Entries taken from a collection

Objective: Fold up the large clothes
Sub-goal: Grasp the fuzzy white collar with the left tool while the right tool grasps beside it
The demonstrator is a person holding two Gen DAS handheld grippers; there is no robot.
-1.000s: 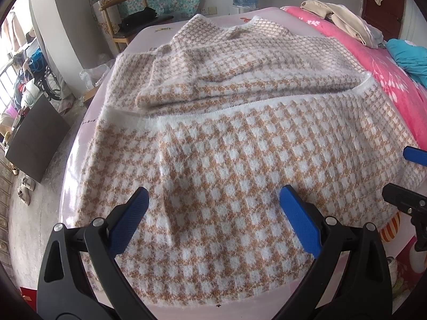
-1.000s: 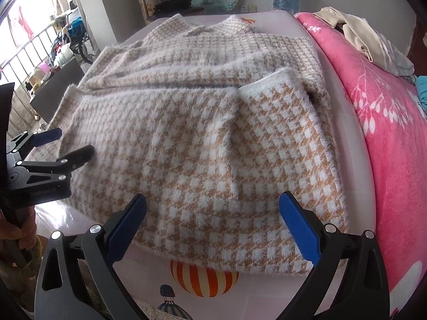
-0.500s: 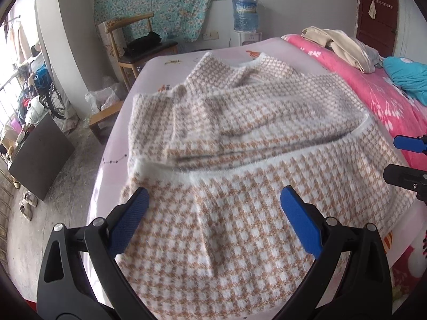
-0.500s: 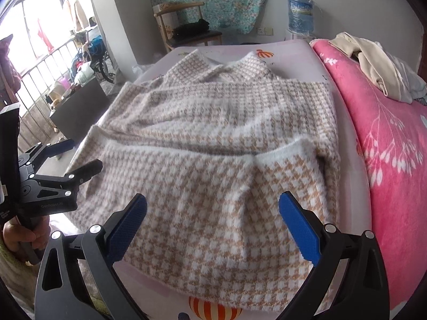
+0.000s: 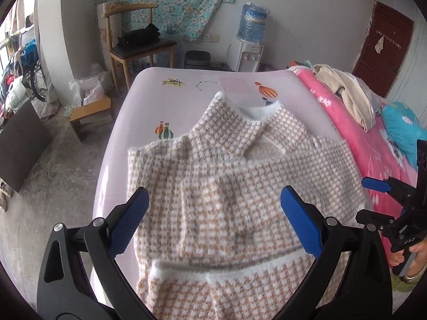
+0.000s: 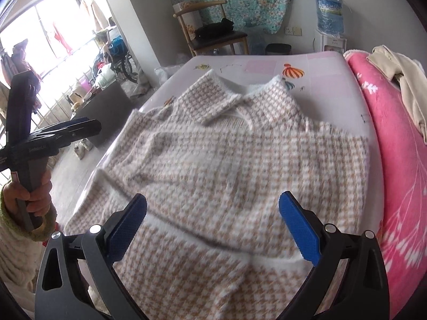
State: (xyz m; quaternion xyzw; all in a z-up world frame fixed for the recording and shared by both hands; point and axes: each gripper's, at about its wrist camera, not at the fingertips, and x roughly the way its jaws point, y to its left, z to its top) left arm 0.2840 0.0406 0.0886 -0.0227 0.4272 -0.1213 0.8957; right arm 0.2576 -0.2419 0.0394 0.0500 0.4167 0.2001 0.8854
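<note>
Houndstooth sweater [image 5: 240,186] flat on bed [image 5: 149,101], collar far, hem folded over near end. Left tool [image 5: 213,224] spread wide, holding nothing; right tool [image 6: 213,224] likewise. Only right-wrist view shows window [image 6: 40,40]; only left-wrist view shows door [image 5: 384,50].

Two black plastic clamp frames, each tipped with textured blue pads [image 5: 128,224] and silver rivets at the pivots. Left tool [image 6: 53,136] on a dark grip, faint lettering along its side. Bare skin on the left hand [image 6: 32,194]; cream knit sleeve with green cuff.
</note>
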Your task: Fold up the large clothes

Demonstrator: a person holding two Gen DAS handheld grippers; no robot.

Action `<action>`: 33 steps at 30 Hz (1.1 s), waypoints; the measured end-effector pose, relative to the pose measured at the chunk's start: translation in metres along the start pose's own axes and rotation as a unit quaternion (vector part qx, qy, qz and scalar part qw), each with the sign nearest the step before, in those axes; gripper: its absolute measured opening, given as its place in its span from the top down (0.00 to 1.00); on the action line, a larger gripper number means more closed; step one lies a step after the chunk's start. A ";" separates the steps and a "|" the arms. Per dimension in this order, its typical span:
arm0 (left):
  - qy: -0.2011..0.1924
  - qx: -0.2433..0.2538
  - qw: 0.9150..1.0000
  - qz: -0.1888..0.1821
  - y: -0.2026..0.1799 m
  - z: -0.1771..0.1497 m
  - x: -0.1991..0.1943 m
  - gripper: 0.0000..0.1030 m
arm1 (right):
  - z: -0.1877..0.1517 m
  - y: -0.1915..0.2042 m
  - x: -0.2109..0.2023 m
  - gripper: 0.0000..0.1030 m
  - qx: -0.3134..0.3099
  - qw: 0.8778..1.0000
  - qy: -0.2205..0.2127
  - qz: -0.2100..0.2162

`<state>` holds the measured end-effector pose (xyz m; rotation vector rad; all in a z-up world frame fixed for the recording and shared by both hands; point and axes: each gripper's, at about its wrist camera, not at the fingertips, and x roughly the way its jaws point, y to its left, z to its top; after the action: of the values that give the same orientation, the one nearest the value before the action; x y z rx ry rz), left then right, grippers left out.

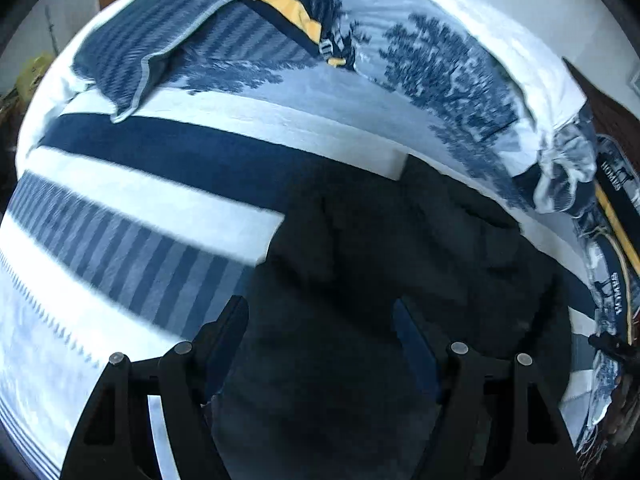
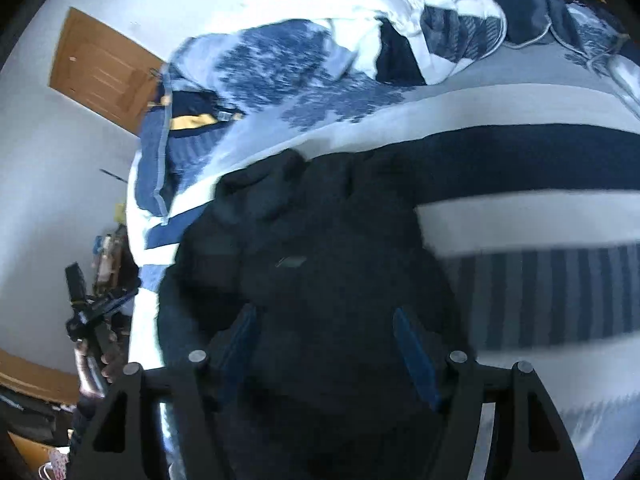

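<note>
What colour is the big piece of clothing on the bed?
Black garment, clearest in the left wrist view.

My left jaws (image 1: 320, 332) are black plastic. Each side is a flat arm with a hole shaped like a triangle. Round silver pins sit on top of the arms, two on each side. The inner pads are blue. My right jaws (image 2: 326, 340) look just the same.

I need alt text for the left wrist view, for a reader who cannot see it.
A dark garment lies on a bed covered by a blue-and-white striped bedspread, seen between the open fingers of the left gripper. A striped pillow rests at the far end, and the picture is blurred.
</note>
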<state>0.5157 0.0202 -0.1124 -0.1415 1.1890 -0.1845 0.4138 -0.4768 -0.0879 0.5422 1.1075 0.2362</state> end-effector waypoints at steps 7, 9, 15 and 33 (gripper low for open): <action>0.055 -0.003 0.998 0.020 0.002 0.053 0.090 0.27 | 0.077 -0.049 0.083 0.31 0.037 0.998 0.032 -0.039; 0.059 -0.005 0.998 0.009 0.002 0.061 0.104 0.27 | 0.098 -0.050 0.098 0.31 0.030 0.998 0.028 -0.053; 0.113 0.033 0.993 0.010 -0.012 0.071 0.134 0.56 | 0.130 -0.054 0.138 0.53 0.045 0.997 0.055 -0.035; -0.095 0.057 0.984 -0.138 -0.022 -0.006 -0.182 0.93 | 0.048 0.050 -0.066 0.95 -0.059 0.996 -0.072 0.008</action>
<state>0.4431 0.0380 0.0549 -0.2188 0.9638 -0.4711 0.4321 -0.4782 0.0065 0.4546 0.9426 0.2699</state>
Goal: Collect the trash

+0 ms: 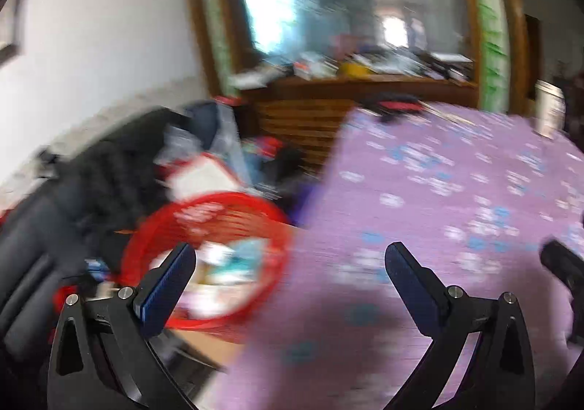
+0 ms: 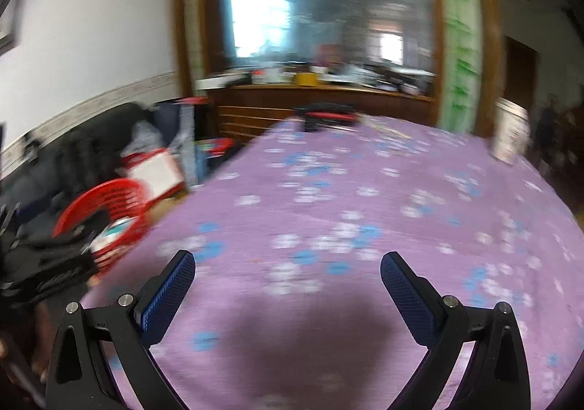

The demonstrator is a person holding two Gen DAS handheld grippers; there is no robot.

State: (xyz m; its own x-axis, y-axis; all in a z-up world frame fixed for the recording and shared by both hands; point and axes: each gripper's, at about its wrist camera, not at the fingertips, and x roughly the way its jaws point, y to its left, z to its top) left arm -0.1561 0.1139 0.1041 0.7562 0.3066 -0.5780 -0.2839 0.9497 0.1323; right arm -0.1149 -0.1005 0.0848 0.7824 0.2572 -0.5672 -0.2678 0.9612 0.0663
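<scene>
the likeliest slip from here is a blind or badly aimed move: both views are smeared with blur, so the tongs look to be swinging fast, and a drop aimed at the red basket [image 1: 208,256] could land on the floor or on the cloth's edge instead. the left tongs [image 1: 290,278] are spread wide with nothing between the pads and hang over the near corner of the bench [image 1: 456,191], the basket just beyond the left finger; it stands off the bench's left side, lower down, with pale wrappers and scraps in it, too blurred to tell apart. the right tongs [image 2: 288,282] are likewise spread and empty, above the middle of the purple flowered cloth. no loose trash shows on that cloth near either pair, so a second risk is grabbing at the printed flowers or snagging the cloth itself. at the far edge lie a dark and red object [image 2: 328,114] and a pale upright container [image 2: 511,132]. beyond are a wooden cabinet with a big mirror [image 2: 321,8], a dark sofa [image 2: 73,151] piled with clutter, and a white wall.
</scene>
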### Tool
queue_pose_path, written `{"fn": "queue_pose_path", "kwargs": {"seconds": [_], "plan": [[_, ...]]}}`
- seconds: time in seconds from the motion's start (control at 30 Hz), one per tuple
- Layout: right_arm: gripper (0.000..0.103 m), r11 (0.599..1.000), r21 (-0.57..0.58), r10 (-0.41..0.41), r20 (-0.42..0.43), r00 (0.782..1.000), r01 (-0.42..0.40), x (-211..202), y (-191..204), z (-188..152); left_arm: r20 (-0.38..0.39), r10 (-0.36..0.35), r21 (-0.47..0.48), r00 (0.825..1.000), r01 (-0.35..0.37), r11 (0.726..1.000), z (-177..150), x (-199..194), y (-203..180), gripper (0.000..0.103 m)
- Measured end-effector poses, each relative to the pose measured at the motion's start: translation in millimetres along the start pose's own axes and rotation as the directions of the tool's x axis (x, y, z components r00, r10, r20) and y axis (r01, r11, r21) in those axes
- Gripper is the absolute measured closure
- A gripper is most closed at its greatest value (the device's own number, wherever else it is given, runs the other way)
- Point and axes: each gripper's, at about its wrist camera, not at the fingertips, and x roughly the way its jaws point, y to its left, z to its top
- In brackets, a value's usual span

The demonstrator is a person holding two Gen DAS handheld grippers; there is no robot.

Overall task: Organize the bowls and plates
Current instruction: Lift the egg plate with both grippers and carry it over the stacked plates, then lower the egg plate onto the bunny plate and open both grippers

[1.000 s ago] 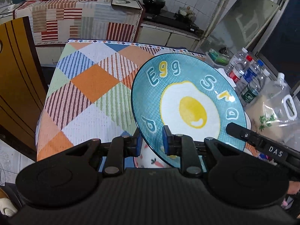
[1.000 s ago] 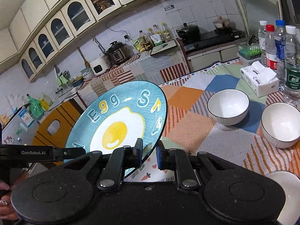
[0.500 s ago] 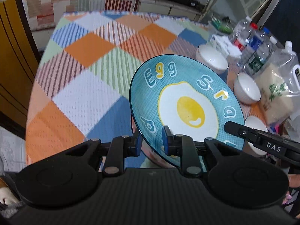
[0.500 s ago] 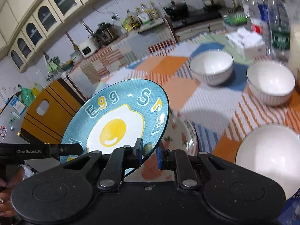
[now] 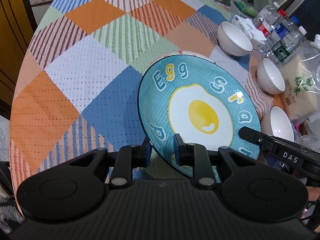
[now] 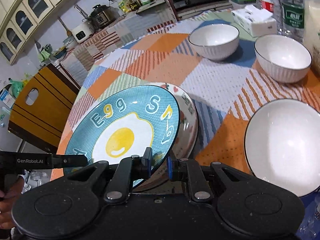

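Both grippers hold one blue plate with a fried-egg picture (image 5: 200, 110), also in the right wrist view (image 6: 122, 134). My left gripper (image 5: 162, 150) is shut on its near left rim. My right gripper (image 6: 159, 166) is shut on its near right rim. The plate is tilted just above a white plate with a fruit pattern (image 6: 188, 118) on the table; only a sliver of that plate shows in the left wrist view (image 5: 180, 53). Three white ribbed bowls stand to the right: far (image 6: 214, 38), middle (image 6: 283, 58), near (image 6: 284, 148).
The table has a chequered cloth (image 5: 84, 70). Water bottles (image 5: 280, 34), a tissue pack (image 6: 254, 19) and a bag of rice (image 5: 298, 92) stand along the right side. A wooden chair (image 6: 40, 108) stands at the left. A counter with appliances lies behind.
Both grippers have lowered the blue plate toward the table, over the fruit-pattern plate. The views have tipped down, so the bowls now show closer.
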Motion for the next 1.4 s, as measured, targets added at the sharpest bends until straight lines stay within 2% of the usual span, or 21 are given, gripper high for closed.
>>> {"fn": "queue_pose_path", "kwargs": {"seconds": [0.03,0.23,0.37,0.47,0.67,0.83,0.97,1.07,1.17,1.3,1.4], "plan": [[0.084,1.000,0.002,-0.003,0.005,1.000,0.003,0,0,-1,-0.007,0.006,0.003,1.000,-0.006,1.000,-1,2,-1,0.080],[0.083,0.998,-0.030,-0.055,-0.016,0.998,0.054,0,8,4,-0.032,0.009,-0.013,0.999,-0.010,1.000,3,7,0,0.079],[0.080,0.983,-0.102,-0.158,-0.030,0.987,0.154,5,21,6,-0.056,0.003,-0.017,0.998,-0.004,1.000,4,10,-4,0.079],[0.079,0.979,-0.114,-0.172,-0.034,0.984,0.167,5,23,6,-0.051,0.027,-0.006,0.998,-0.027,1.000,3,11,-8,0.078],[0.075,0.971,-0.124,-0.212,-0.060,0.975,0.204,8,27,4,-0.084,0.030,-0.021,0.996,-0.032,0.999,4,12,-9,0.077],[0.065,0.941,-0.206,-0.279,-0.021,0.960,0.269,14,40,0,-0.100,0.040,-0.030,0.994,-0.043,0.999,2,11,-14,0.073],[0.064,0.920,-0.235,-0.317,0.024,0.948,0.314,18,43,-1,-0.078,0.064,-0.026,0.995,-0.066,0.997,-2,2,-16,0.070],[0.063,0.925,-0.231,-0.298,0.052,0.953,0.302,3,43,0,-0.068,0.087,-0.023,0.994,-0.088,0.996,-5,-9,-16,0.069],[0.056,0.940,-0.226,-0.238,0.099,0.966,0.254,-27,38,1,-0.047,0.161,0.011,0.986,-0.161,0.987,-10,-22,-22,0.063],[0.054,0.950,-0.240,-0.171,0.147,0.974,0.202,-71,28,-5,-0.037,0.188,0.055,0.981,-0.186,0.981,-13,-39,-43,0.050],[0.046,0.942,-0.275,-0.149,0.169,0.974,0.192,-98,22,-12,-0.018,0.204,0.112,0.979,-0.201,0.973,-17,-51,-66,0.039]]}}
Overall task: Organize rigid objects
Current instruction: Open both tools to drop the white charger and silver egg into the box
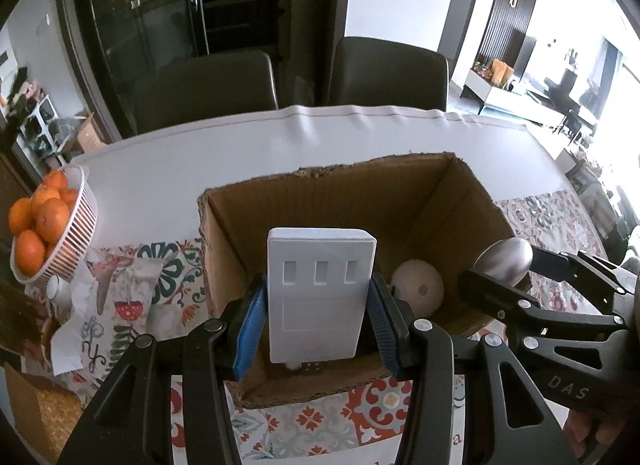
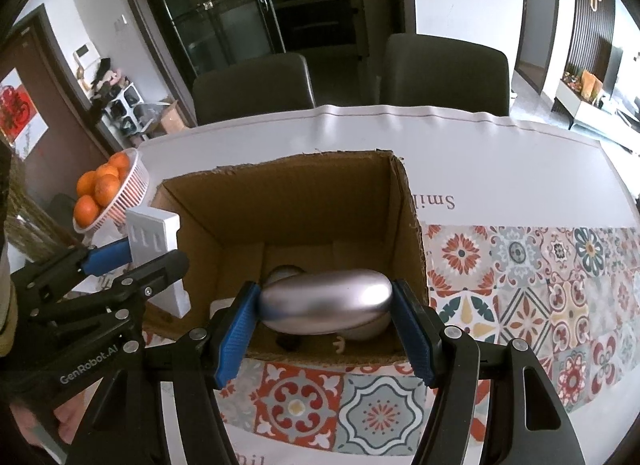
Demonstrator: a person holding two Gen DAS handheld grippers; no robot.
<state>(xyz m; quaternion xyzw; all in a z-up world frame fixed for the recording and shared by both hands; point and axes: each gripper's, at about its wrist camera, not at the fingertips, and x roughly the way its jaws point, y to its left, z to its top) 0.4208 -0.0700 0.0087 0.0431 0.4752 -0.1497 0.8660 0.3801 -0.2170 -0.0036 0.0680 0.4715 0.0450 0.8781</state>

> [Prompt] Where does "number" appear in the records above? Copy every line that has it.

> [Expected answer]
Action `<action>`: 33 steps at 30 Hz (1.1 s), waypoints; the measured end-effector pose, relative to the pose measured at the chunk's start: translation in metres along the start pose's own axes and rotation as a unit quaternion (vector part qx, qy, qz and scalar part qw), each with the sign nearest the step before, in those axes; gripper: its absolute measured opening, given as its place in its span from the top down (0.00 to 1.00); on the action line, a larger gripper number means more closed; step one lies a step after the chunk's start. A ";" separates the steps and a "|" the arms. Per dimension in this order, its typical span:
- A gripper is most closed at its greatest value (the device's own number, wherever else it is given, runs the other way)

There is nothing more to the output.